Physical characteristics
- • location: Boulder County, Colorado
- • coordinates: 40°04′13″N 105°21′37″W﻿ / ﻿40.07028°N 105.36028°W
- • location: Confluence with Boulder Creek
- • coordinates: 40°02′16″N 105°12′35″W﻿ / ﻿40.03778°N 105.20972°W
- • elevation: 5,161 ft (1,573 m)

Basin features
- Progression: Boulder—St. Vrain South Platte—Platte Missouri—Mississippi

= Fourmile Canyon Creek =

Fourmile Canyon Creek or Four Mile Canyon Creek is a tributary of Boulder Creek. Its source is northwest of Boulder, Colorado and flows through the northern part of the city for part of its length. It should not be confused with a similarly named stream that runs through Fourmile Canyon west of Boulder, which was the site of a major wildfire in 2010.
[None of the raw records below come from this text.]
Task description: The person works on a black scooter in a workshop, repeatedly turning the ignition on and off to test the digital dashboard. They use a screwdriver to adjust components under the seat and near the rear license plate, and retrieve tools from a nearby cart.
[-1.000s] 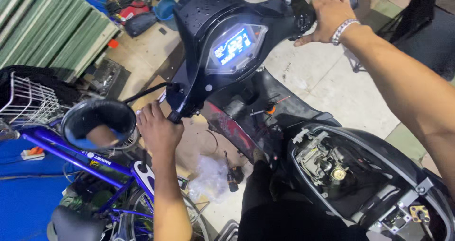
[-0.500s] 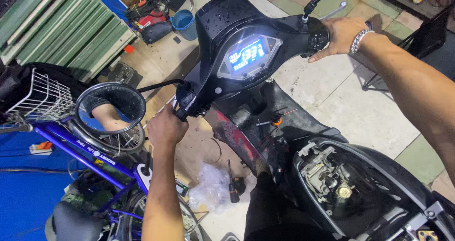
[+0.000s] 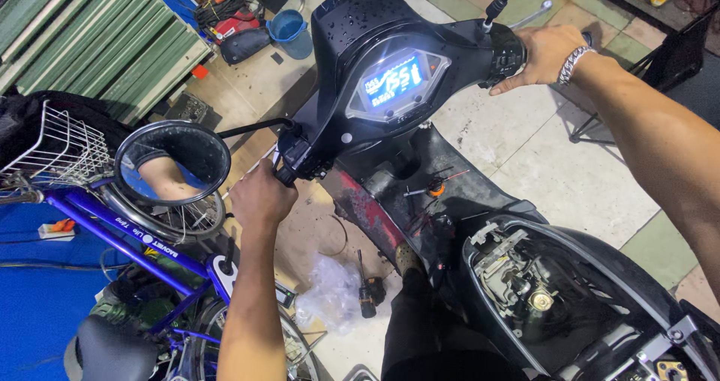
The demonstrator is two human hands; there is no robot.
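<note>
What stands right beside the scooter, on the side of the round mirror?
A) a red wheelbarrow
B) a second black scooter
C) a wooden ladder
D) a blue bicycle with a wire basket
D: past the round mirror, by the left hand on the scooter grip, stands a blue bicycle with a wire basket.

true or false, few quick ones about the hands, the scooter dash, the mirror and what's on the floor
1. The left hand grips the scooter's left handlebar grip. True.
2. The right hand hangs free of the bars. False: it holds the right grip.
3. The dash display is dark. False: it glows blue.
4. The round mirror sits by the left hand. True.
5. A blue bucket stands on the floor ahead. True.
6. The seat is closed. False: the open compartment shows parts.
</note>
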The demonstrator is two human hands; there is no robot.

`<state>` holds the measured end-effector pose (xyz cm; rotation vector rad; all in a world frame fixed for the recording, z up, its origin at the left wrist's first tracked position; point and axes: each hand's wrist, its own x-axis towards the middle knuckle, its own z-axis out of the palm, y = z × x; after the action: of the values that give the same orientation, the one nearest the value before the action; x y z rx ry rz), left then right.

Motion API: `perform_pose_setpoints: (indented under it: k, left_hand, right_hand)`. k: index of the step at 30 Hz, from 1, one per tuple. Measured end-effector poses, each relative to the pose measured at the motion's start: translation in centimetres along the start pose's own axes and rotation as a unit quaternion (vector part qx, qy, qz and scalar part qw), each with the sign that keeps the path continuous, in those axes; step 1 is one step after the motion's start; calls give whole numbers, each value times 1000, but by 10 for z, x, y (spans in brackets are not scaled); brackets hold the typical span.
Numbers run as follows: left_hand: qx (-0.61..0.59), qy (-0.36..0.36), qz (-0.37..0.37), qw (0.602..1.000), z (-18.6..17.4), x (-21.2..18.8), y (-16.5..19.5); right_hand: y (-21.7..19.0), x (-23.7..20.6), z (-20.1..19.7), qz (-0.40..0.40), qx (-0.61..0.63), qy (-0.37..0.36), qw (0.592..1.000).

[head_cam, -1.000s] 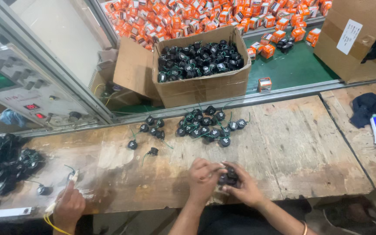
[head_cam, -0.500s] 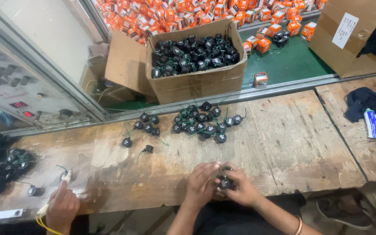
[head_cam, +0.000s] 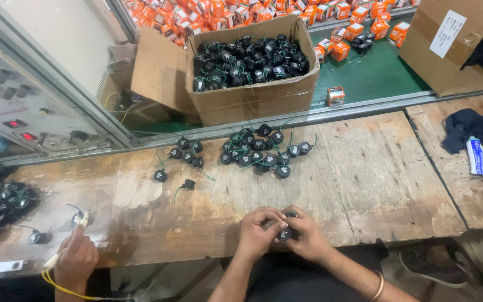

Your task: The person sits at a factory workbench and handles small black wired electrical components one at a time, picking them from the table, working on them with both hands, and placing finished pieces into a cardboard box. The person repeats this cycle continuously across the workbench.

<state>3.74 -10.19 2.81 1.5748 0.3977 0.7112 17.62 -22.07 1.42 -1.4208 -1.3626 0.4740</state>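
Head view: both hands clamped together on one small black part, near desk edge, centre.

Left hand (head_cam: 257,236) and right hand (head_cam: 307,240) touching, fingers wrapped round small black round part (head_cam: 285,232), held just above wooden desk (head_cam: 375,184). Part mostly covered by fingers, so long axis and any wire can't be told; both hands equally near. Loose pile of like black parts w/ green wires (head_cam: 261,151) straight ahead, farther up desk, well apart from hands; a few strays (head_cam: 187,184) ahead-left, closer to left hand. Open cardboard box of same parts (head_cam: 252,98) beyond pile, past desk's far edge. Another person's hand (head_cam: 76,260) bottom left w/ probe and yellow wire, well apart. Forearms cut off at bottom edge. Dark cloth (head_cam: 469,127) and tube (head_cam: 477,156) far right.
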Motion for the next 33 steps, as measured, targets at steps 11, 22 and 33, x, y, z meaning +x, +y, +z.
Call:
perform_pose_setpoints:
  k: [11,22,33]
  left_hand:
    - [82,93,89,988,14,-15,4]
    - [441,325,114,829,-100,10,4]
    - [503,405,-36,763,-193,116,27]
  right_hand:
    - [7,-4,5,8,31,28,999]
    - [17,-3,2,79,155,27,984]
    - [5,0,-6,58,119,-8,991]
This stream rises west of the old mining settlement of Sunshine. It runs eastward through the foothills of the Front Range in Boulder County, Colorado, south of Left Hand Canyon and north of Sunshine Canyon. The creek exits the mountains to the plains near Lee Hill Road in northern Boulder, then flows east an additional 5 mi through the plains to its confluence with Boulder Creek near Valmont.

This stream is home to Boulder Open Space land, a trailhead, and the Anne U. White Trail. Although Fourmile Canyon Creek is a seasonal intermittent stream in the plains, it is also the target of flash flood prevention efforts.